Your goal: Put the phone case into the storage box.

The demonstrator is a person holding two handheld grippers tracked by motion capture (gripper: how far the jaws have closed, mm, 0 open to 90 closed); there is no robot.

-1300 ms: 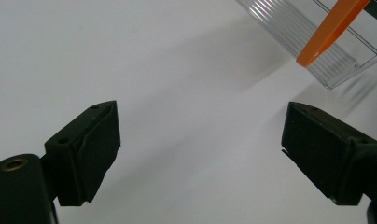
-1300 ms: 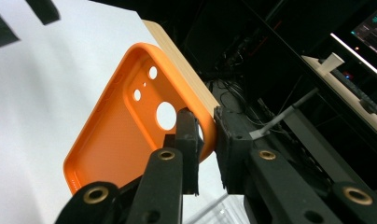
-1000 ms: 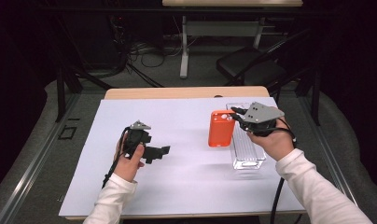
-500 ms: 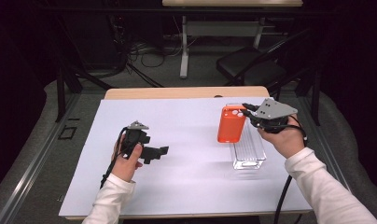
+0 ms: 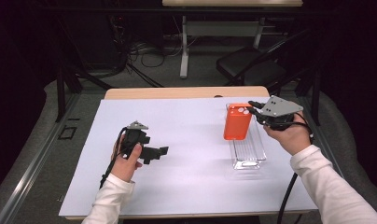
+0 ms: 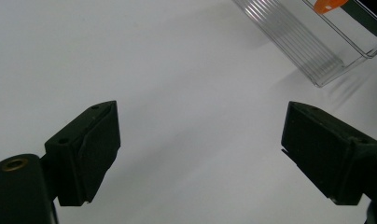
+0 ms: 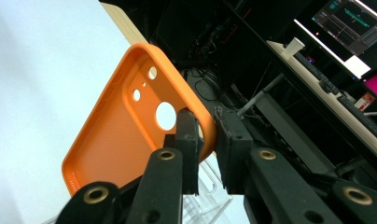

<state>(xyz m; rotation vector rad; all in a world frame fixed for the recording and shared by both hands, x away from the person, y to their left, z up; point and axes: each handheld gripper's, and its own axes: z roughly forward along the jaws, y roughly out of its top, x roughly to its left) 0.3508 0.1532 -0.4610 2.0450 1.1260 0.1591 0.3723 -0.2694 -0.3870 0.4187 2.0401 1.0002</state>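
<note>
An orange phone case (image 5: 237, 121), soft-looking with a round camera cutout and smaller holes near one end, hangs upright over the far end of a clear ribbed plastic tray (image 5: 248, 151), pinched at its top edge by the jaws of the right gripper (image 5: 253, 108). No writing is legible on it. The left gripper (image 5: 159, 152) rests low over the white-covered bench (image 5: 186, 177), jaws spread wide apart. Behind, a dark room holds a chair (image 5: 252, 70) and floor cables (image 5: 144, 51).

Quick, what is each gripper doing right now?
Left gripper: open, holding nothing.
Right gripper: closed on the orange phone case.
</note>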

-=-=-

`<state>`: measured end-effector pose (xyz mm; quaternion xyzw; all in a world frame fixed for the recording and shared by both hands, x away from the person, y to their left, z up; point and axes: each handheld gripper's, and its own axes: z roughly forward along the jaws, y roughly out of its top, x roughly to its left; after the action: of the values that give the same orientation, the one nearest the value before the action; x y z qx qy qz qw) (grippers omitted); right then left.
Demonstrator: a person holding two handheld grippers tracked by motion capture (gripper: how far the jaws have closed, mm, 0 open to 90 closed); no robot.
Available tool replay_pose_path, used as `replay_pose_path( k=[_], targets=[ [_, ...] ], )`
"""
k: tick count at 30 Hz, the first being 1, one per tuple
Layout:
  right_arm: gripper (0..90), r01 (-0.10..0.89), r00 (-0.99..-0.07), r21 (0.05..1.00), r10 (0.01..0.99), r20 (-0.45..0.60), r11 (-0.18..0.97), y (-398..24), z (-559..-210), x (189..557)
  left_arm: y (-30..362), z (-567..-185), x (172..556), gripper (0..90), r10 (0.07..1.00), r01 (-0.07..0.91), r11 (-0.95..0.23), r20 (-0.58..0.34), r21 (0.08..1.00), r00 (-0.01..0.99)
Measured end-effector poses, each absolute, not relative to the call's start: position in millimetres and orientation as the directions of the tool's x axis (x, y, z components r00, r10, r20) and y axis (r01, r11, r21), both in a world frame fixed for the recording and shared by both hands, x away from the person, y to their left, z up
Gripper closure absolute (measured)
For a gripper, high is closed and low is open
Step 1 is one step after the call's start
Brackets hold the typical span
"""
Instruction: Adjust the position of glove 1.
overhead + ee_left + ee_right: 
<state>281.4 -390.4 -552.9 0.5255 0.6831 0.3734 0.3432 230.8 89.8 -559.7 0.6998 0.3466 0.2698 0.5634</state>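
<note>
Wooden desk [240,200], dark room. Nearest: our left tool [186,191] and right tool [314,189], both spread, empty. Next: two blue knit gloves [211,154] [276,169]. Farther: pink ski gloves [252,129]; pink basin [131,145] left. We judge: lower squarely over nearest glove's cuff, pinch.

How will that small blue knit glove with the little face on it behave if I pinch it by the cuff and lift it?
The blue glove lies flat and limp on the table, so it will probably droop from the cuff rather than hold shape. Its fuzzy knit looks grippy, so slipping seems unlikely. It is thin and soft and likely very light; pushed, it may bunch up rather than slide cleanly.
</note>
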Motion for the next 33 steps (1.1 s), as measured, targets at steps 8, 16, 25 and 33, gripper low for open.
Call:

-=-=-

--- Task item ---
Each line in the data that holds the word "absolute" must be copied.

--- Solution ---
Measured end-effector poses, each absolute, not relative to the call's start: position in millimetres and orientation as the directions of the tool's x axis (x, y, z components r00, r10, r20) and y axis (r01, r11, r21), both in a world frame fixed for the recording and shared by both hands, x away from the person, y to their left, z up
Gripper closure absolute (measured)

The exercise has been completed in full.